This is something I cobbled together ages ago when I started, which I just found on my computer. It was just a basic reference guide to various blood tests which I thought were important indicators of post cycle health.

I'm sure there are more knowledgeable people on here who can add to, correct and otherwise critic the information that I've put together, but I hadn't seen anything like this on the board so thought I'd put it up. I just found it helpful to have around as a basic reference when looking at bloods. Some of the information on here may have also changed since I wrote it.

Any comments are welcome.

Cholesterol (Lipid Panel)

Total cholesterol (TC) - Cholesterol is needed by your body to maintain healthy cells, too much can clog arteries. A TC test looks at the overall level of cholesterol in your body.

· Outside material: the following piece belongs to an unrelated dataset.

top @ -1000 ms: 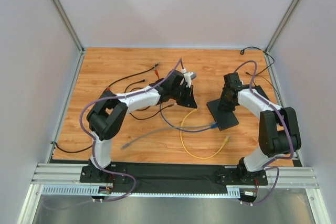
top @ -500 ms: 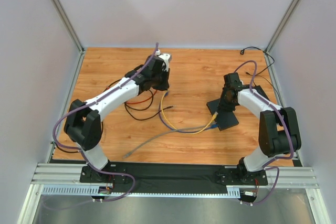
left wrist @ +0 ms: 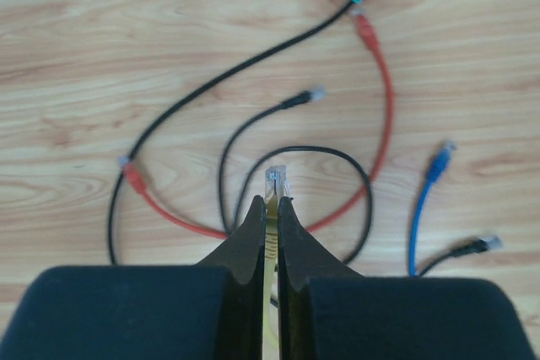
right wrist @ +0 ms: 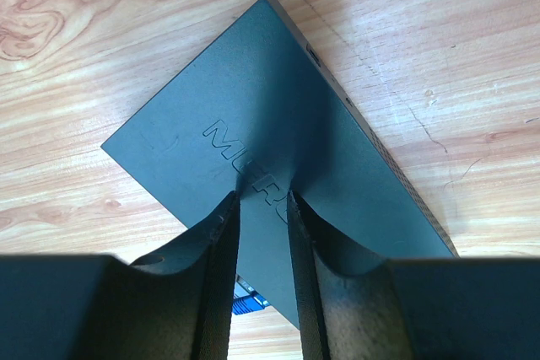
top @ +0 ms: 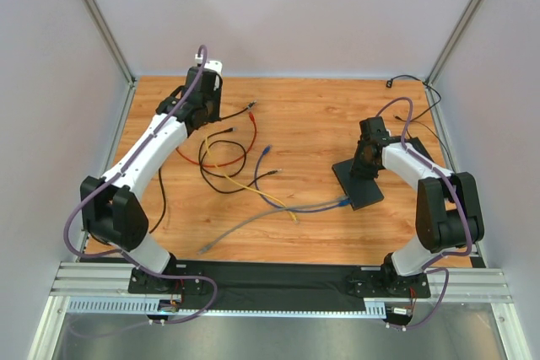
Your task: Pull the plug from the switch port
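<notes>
Left tool (left wrist: 270,201) pinches the plug (left wrist: 276,180), arm stretched toward far-left corner.

Red cable (left wrist: 391,115), black cable (left wrist: 236,73) and blue cable (left wrist: 419,208) lie on wooden table (left wrist: 126,6).

Pale, plain panels are closing in the bench (top: 337,115) on three sides: a back wall (top: 287,14), a left wall (top: 51,107) and a right wall (top: 506,124), all bare and matte. Two slanting aluminium posts (top: 97,18) are running up from the far corners where the panels are meeting. The bench top is showing warm orange-brown wood with wavy grain and a few knots. At its near edge, silver extruded rails (top: 93,280) are lying crosswise, with a black plate (top: 278,274) sitting on them and a slotted white strip (top: 110,304) running just in front. Below that, a dull grey metal surface (top: 278,339) is catching soft reflections. Even, diffuse light is falling from above, casting only faint shadows.
</notes>
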### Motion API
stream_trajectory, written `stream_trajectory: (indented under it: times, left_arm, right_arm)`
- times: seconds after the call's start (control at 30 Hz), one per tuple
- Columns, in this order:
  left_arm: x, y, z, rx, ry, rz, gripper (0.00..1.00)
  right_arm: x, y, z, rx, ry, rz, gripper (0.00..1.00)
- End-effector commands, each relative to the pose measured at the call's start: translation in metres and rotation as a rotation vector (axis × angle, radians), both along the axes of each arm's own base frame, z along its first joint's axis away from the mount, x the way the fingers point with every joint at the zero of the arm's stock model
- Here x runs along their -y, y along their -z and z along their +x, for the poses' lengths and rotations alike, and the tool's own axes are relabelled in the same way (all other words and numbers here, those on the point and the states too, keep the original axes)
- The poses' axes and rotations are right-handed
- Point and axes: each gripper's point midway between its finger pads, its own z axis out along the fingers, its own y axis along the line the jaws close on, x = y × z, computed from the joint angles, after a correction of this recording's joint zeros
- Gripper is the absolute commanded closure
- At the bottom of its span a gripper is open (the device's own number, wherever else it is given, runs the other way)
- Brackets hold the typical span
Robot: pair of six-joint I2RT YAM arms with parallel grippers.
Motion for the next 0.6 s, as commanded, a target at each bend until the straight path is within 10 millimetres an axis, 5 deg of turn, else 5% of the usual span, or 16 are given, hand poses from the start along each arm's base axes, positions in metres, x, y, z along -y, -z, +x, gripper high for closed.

High density lipoprotein cholesterol (HDL-C) - "Good cholesterol" - moves excess cholesterol out of the blood and into the liver. The higher this level is the better.

Low density lipoprotein cholesterol (LDL-C) - "Bad cholesterol" - moves cholesterol from the blood into cells and therefore needs to be kept low.

Triglycerides (TG) - Increases after eating foods high in sugar and fat or drinking alcohol. The level of triglycerides is also typically higher in obese patients and patients with liver or thyroid problems. A high triglyceride level is indicative of a high risk of coronary heart disease.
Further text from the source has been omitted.